Files
scadaproj/docs/plans/2026-06-02-auth-audit-normalization-phase1.md
T

146 lines
14 KiB
Markdown

# Phase 1 (Auth adoption) — elaborated steps + Task 1.0 findings
Companion to `2026-06-02-auth-audit-normalization.md`. Produced by the Task 1.0 read-only
exploration gate (4 parallel explorers: library surface + 3 repos). All paths verified
2026-06-02 against source.
## Cutover target — `ZB.MOM.WW.Auth` public surface
| Package | Consumer entry points |
|---|---|
| `.Abstractions` | **NB: `IGroupRoleMapper<TRole>`/`GroupRoleMapping<TRole>`/`CanonicalRole` live in namespace `ZB.MOM.WW.Auth.Abstractions.Roles`** (verified during Task 1.1). `ILdapAuthService`, `LdapOptions` (`Transport: LdapTransport{Ldaps,StartTls,None}`, `AllowInsecure`, `UserNameAttribute`, `GroupAttribute`, `ServiceAccountDn/Password`, `SearchBase`, `ConnectionTimeoutMs`, `ServerCertificateValidationCallback`), `LdapAuthResult(Succeeded,Username,DisplayName,Groups,Failure)`, `LdapAuthFailure`, `CanonicalRole{Viewer,Operator,Engineer,Designer,Deployer,Administrator}`, `IGroupRoleMapper<TRole>` (**no default impl — consumer writes it**) → `GroupRoleMapping<TRole>(Roles, Scope:object?)`, plus API-key abstractions (`IApiKeyVerifier`, `ApiKeyVerification`, `ApiKeyIdentity`, `IApiKeyStore`/`IApiKeyAdminStore`/`IApiKeyAuditStore`, `ApiKeyOptions{TokenPrefix,PepperSecretName,SqlitePath,RunMigrationsOnStartup}`) |
| `.Ldap` | `LdapAuthService(LdapOptions)` : `ILdapAuthService`. Bind-then-search, fail-closed, never throws. `LdapOptionsValidator` (TLS-or-AllowInsecure) auto-registered. |
| `.ApiKeys` | `ApiKeyVerifier(ApiKeyOptions, IApiKeyStore, IApiKeyPepperProvider, TimeProvider?)`, `ApiKeyParser.TryParse` (`<prefix>_<keyId>_<secret>`), `ApiKeySecretGenerator.NewSecret()`, default SQLite stores, `ConfigurationApiKeyPepperProvider`. **Extracted from MxGateway — near-1:1 with its pipeline.** |
| `.AspNetCore` | `ZbClaimTypes{Name,Role,DisplayName,Username,ScopeId}`, `ZbCookieDefaults.Apply(opts, requireHttps, idleTimeout)`, DI: `AddZbLdapAuth(services, config, sectionPath)`, `AddZbApiKeyAuth(services, config, sectionPath)`. |
## Per-app current state (verified) and elaborated cutover
### OtOpcUa — packages: Abstractions + Ldap + AspNetCore (no ApiKeys)
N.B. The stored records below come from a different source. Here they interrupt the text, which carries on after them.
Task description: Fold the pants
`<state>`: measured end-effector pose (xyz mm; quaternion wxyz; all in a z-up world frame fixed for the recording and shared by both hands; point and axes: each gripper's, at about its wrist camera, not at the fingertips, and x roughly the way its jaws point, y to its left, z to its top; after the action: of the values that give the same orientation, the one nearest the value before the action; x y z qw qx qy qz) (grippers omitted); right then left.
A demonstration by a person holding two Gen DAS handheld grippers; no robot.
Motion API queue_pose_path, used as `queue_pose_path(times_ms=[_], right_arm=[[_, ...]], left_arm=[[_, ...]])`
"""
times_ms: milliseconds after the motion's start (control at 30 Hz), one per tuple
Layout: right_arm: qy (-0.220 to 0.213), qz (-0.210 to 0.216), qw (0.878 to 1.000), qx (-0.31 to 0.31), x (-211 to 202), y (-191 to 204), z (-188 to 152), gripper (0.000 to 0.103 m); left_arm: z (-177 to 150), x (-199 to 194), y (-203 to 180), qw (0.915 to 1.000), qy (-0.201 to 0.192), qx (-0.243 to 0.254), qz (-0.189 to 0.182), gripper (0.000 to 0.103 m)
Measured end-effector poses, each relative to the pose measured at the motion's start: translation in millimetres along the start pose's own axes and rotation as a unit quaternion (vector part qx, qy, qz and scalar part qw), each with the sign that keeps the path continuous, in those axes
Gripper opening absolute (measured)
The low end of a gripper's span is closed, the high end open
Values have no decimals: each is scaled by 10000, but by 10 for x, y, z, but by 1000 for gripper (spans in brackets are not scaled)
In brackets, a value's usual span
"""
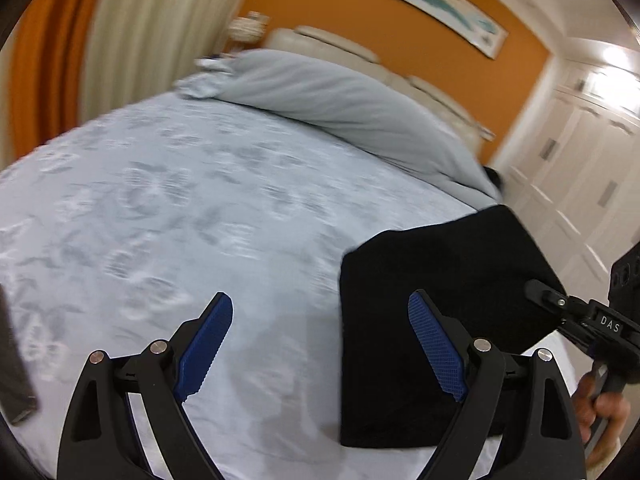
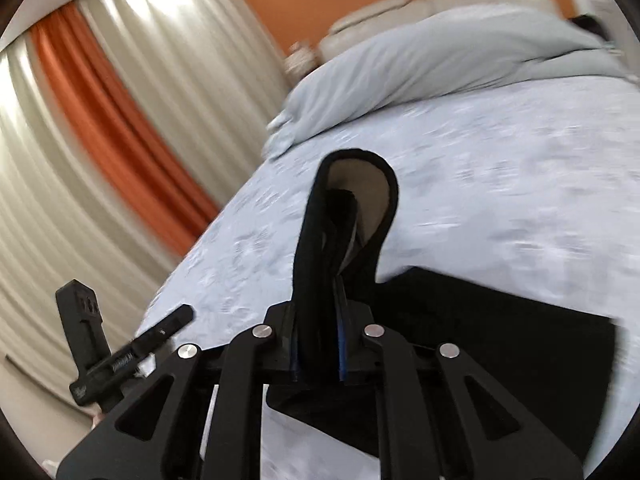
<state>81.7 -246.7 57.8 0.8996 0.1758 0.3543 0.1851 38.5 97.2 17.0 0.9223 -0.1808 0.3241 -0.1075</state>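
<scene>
Pants (image 2: 340, 240), black, thick folded bundle pinched in right gripper (image 2: 318, 344) jaws; left gripper (image 1: 320, 344) jaws wide, empty; bedspread (image 1: 180, 200) pale, seemingly floral.

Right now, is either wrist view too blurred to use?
Left wrist: bedspread and pillow smeared by motion, black pants and open tongs sharp. Right wrist: curtains streaked, tongs shut on pants sharp. Both fisheye-bent.

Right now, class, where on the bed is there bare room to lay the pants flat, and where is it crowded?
Free: the wide floral bedspread between the curtains and the black pants, below the bunched grey duvet. Crowded: the edge near the white wardrobe, where the pants lie, the right claw grips their fold and the open left claw hovers.
</scene>
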Motion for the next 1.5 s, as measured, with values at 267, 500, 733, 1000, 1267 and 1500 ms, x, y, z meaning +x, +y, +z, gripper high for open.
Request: queue_pose_path(times_ms=[267, 500, 733, 1000, 1267, 1500], right_arm=[[1267, -1569, 9705, 1323, -75, -1718, -875, 26], [245, -1478, 9807, 1254, -520, -1807, -585, 61], [1213, -1216, 9750, 1408, 193, -1819, -658, 63], [837, -1093, 9855, 989, -28, -1419, -586, 12], [1465, -1144, 9799, 730, 197, -1207, -794, 24], [976, -1785, 9737, 1028, -141, -1636, -632, 85]], left_arm=[[-574, 662, -801, 9898, 1170, 748, -314, 87], [-635, 1013, -945, 9890, 1351, 508, -337, 87], [-764, 1593, -686, 9643, 2474, -456, -832, 87], [-731, 1595, -611, 9515, 2576, -907, -1419, 36], [-754, 1457, -148, 9385, 3127, -1075, -991, 54], [-758, 1342, -194, 9478, 2753, -1242, -1028, 80]])
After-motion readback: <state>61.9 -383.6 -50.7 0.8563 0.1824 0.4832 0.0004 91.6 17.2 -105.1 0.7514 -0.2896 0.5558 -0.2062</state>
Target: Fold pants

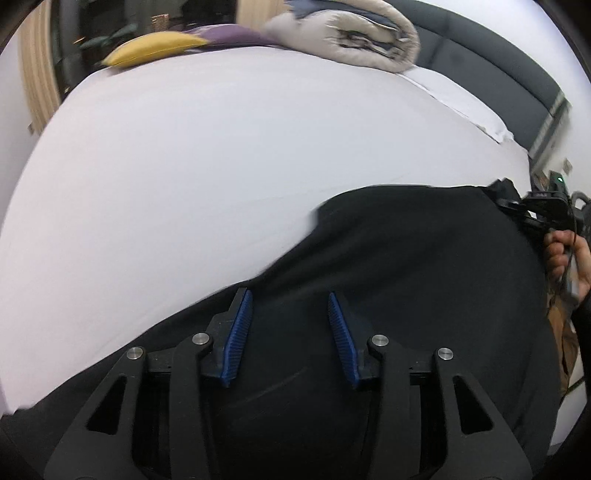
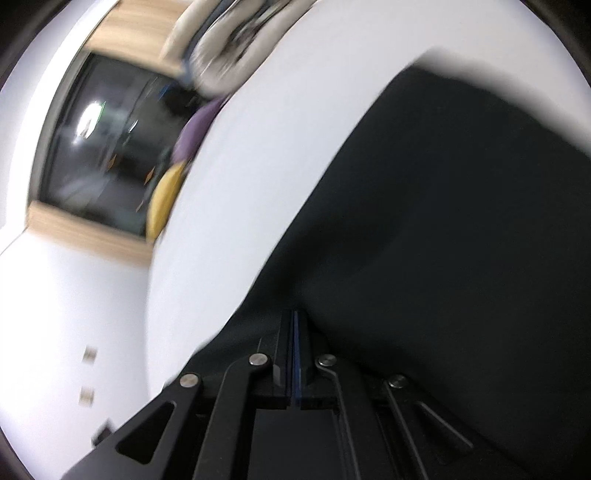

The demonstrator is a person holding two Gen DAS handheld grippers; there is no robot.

Current LDAP: `src/Server/ZB.MOM.WW.OtOpcUa.Security/Ldap/LdapAuthService.cs` (impl), `ILdapAuthService.cs`,
`LdapOptions.cs` (**section `Security:Ldap`**, `UseTls` bool, `Enabled`, `DevStubMode`, embedded `GroupToRole` dict),
`LdapAuthResult.cs` (already carries `Roles`). Role mapping is **config + DB**: `RoleMapper.Map` (config
`GroupToRole`) + `RoleMapper.Merge` with DB `LdapGroupRoleMappingService`/`LdapGroupRoleMapping` (system-wide rows).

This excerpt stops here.